Reverend Ayodeji and Ngozi Cole
The late Reverend Ayodeji Kolade Cole and his wife, Reverend Ngozi Oreoluwa Cole were, before they died in the ill-fated Dana Air crash last Sunday, senior pastors of The Redeemed Evangelical Mission (TREM) and presided over a branch of the church called, Vision House, located in Utako, Abuja.
The duo was superlative in their pastoral assignment on the same day that death came knocking. At the church service, the presiding pastor, the Rev. Ayodele Cole, prayed thus: “Let this be an anchor, that as we dedicate these children, you will dedicate yours”.
He did the prayer as he dedicated a set of triplets born to a couple who had been without a child of theirs for 15 years. Reverend Cole danced as he had never done before; the excitement was visible, as he jumped around in his grey-colour pastoral cassock. This, unfortunately, was his last assignment on earth!
The man called Papa on the pulpit was different from the man off the pulpit. He was a reserved gentleman with a stoic mien, but talk to him and you would discover a loving and caring personality beneath the tough looking exterior.
His passion for church members is unequalled with an open door policy; you could visit his home at any time or call him at anytime.
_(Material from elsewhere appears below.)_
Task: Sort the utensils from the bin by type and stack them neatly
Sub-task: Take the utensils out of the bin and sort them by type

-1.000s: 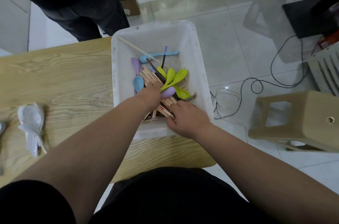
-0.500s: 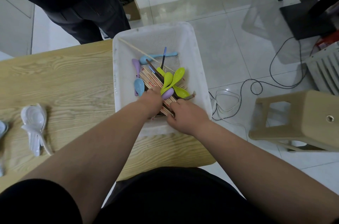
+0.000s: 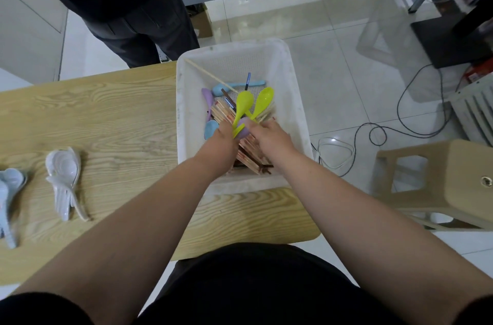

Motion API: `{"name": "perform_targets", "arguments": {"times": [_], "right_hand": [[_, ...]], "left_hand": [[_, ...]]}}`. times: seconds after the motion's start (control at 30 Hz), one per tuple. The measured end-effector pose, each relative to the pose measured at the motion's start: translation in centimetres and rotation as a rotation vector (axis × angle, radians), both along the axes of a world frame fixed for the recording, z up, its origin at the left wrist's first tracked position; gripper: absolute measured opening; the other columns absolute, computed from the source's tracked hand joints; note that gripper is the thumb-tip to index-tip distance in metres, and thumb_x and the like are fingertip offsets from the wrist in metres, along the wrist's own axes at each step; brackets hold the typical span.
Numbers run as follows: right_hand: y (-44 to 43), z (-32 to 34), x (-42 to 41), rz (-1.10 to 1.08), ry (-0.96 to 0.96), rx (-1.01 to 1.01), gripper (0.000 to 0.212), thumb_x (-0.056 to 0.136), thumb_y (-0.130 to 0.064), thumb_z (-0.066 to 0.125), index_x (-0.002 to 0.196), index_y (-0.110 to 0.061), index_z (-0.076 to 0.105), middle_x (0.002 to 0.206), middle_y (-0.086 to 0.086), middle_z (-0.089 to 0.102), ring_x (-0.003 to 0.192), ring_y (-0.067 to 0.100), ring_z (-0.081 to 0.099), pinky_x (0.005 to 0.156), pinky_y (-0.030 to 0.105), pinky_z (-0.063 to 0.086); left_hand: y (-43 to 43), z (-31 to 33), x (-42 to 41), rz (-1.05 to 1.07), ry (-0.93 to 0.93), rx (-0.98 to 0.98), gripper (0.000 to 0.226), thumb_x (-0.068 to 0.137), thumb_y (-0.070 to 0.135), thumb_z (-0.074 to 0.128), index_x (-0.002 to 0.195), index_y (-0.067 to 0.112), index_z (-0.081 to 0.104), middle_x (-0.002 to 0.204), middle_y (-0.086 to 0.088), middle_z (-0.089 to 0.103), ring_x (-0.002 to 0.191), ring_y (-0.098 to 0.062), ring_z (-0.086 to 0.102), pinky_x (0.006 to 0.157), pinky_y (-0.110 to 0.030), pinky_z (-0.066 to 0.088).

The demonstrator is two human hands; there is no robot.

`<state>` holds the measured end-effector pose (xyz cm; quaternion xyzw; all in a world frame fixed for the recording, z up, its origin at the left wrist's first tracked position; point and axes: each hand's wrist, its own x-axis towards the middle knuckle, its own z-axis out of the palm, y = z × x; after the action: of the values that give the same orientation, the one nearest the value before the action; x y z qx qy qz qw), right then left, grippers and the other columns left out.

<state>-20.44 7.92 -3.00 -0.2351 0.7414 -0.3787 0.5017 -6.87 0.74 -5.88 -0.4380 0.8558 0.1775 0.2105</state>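
Both my hands are in the white bin, frame centre. My left hand curls round the green spoons by their handles, bowls lifted clear of the chopsticks. My right hand pinches one handle, squaring it up, I judge, so like nests with like. White spoons already stacked, left of frame.
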Motion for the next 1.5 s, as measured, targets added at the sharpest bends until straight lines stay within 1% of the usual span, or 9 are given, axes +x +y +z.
{"name": "perform_targets", "arguments": {"times": [0.13, 0.27, 0.37, 0.5, 0.6, 0.73, 1.2, 1.37, 1.5], "right_hand": [[-1.8, -0.3, 1.0, -0.282, -0.442, -0.17, 0.02, 0.092, -0.029, 0.072, 0.097, -0.012, 0.063, 0.079, 0.0, 0.071, 0.074, 0.013, 0.068, 0.073, 0.036, 0.057], [-2.8, 0.1, 1.5, -0.442, -0.52, -0.219, 0.016, 0.099, -0.01, 0.057, 0.084, -0.007, 0.059, 0.064, 0.006, 0.058, 0.054, 0.016, 0.059, 0.055, 0.028, 0.048], [-3.4, -0.1, 0.8, -0.473, -0.44, -0.249, 0.029, 0.1, -0.01, 0.049, 0.075, -0.011, 0.065, 0.072, 0.008, 0.064, 0.071, 0.022, 0.062, 0.076, 0.039, 0.052], [-3.6, 0.7, -0.3, -0.386, -0.46, -0.234, 0.028, 0.107, -0.016, 0.043, 0.09, -0.015, 0.065, 0.082, 0.004, 0.067, 0.077, 0.019, 0.068, 0.075, 0.036, 0.053], [-2.9, 1.6, 1.2, -0.213, -0.57, -0.169, 0.022, 0.108, -0.018, 0.042, 0.108, -0.009, 0.062, 0.088, 0.006, 0.069, 0.075, 0.021, 0.072, 0.066, 0.033, 0.056], [-1.9, 2.2, 6.0, -0.018, -0.61, -0.082, 0.02, 0.107, -0.016, 0.044, 0.115, -0.008, 0.06, 0.1, 0.011, 0.071, 0.089, 0.03, 0.07, 0.077, 0.041, 0.053], [-2.2, 1.2, 22.8, 0.277, -0.408, 0.023, 0.023, 0.101, -0.03, 0.051, 0.098, -0.016, 0.07, 0.104, 0.011, 0.076, 0.104, 0.03, 0.071, 0.096, 0.052, 0.054], [-2.9, -0.6, 27.8, 0.294, -0.236, 0.197, 0.037, 0.096, -0.039, 0.048, 0.083, -0.012, 0.069, 0.083, 0.009, 0.069, 0.081, 0.027, 0.065, 0.076, 0.033, 0.052], [-4.5, -2.8, 30.7, 0.375, -0.102, 0.329, 0.031, 0.098, -0.027, 0.047, 0.072, -0.017, 0.06, 0.072, 0.009, 0.062, 0.069, 0.026, 0.059, 0.076, 0.041, 0.055]], "left_hand": [[1.7, 2.6, -0.2, -0.155, 0.143, -0.078, 0.032, 0.072, 0.001, 0.033, 0.101, -0.003, 0.046, 0.082, -0.02, 0.053, 0.049, -0.029, 0.053, 0.035, -0.027, 0.03], [2.5, 3.6, 0.0, -0.093, 0.296, -0.213, 0.034, 0.089, 0.009, 0.028, 0.119, -0.002, 0.037, 0.102, -0.023, 0.054, 0.073, -0.037, 0.061, 0.047, -0.037, 0.038], [2.8, 5.5, 0.3, 0.133, 0.404, 0.048, 0.047, 0.09, 0.023, 0.062, 0.128, 0.004, 0.041, 0.111, -0.012, 0.053, 0.094, -0.03, 0.055, 0.072, -0.034, 0.038], [2.4, 6.8, 2.9, 0.619, 0.521, 0.242, 0.015, 0.097, 0.015, 0.043, 0.106, 0.009, 0.054, 0.087, 0.004, 0.064, 0.07, -0.016, 0.052, 0.064, -0.029, 0.042], [2.1, 7.1, 5.3, 1.006, 0.82, 0.418, 0.028, 0.094, 0.0, 0.039, 0.102, 0.013, 0.063, 0.093, -0.001, 0.071, 0.067, -0.015, 0.055, 0.079, -0.034, 0.054], [3.0, 8.2, 8.0, 1.101, 1.111, 0.569, 0.031, 0.095, -0.011, 0.048, 0.114, 0.009, 0.062, 0.091, -0.007, 0.071, 0.077, -0.018, 0.069, 0.075, -0.031, 0.059], [4.3, 6.0, 21.0, 1.237, 1.076, 0.615, 0.029, 0.089, -0.009, 0.059, 0.114, 0.006, 0.059, 0.093, -0.022, 0.071, 0.082, -0.031, 0.072, 0.072, -0.043, 0.061], [4.4, 2.7, 26.3, 1.332, 1.001, 0.693, 0.031, 0.089, -0.008, 0.062, 0.117, 0.004, 0.058, 0.091, -0.018, 0.07, 0.077, -0.027, 0.072, 0.067, -0.04, 0.059], [3.2, -0.1, 29.5, 1.375, 0.889, 0.708, 0.03, 0.086, -0.007, 0.062, 0.112, 0.007, 0.059, 0.098, -0.018, 0.071, 0.078, -0.029, 0.074, 0.067, -0.042, 0.061]]}}
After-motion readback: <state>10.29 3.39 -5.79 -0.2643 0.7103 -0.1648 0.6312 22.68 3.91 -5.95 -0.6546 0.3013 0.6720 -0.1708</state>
He loved his wife, who he renamed Oreoluwa, to a fault and had no apologies about it. He always described her as a complement to him. It is impossible not to love mama; she greets you like she has always known you, and is never too busy to spare a minute. My relationship with the Coles goes beyond spiritual. One, I have never been close to any Pastor, what with my Baptist upbringing that could not comprehend why Pentecostals seemingly idolize their pastors. But somehow in 2006, I started attending The Redeemed Evangelical Mission (TREM), Vision House, because the services are brought to a close early, compared to others. I enrolled in the discipleship class, and what normally took two months or less to complete dragged into almost six months for me. I then joined the greeters group.
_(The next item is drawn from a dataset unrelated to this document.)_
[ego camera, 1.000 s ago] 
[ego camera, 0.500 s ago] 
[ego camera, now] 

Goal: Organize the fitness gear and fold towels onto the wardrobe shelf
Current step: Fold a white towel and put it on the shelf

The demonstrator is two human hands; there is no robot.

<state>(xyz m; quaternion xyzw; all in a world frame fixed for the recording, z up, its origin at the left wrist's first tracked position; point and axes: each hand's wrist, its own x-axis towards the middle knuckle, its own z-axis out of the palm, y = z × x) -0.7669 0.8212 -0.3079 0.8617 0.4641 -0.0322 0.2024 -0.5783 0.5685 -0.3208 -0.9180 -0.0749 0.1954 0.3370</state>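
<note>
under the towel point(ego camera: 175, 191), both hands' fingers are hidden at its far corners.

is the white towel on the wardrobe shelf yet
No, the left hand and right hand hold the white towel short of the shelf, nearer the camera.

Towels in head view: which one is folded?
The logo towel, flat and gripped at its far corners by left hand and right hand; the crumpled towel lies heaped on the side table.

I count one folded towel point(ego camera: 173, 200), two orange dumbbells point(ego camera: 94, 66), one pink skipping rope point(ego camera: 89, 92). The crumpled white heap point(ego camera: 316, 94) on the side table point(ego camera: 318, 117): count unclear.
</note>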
My first sit-down encounter with Mama was when I got a Chinese government scholarship for a master’s degree in international relations and my group leader took me to see her. She embraced me in happiness, even though I am sure she has almost never noticed me. Then four days to my journey, she sent for me and told me she wanted me to organise a broadcast team for media department of the church. I told her I do not have broadcast experience and I was about to travel anyway, but she said, “Aunty Dammie, you can do it” in her usual smiling manner. How we pulled that off is another story.
While I was away, she always called me and cheered me on. Then I came home for holidays, she insisted I visit her home a couple of times, and that was how our relationship changed; I started to feel like I was a personal project of hers given the special interest she had shown in my progress. She would call me just to gist or to know what was going on in my life. Later I discovered she had so many other daughters and sons who were then personal projects to her.
Gradually the Coles became my Abuja parents. There was a time the family travelled abroad for holidays and she bought me a Burberry designer handbag which I would never have bought myself.
Those were the Coles, they were givers. When you visit them, and you refuse to take whatever refreshment they offered you, Mama would simply repackage it for you. These two are sponsors to some students and families in and outside the church.
On the day THISDAY Abuja office was bombed, I called Mama about 4 pm because I presumed she must have been trying to reach me. As she picked up the phone, the relief in her voice was palpable, she told me Papa had already sent someone to go and look for me when my lines were not going through. The person was turned back by security agents who had already cordoned-off the scene of the blast. That Sunday, she insisted I testify in front of the congregation.
My last personal encounter was Saturday morning after the Mountain-Must-Move prayer (this is held on the first Saturday of the month). I went to greet her after the service and one could see her excitement as she touched and hugged my baby and asked me: “Aunty Dammie, hope there is no problem with the documentary” (I had written a script on the testimony of the triplets) and I assured her we were good to go.
After Sunday’s service, which also involved a reception for the dedication of the triplets, they rushed to the airport to catch their 2.15 flight. One of Papa’s assistants had already gone to the airport to check in their luggage so that they would not delay. They were going to Lagos for the 60th birthday ceremony of Bishop Peace Okonkwo, wife of the Presiding Bishop of TREM, Mike Okonkwo
These two are survived by three biological children who are still in primary school, aged parents, siblings and a church that cannot believe what has befallen them. TREM is in mourning. We are like a flock whose shepherd disappeared without an inkling; poof. As for me, I pray someone would wake me up from this bad dream.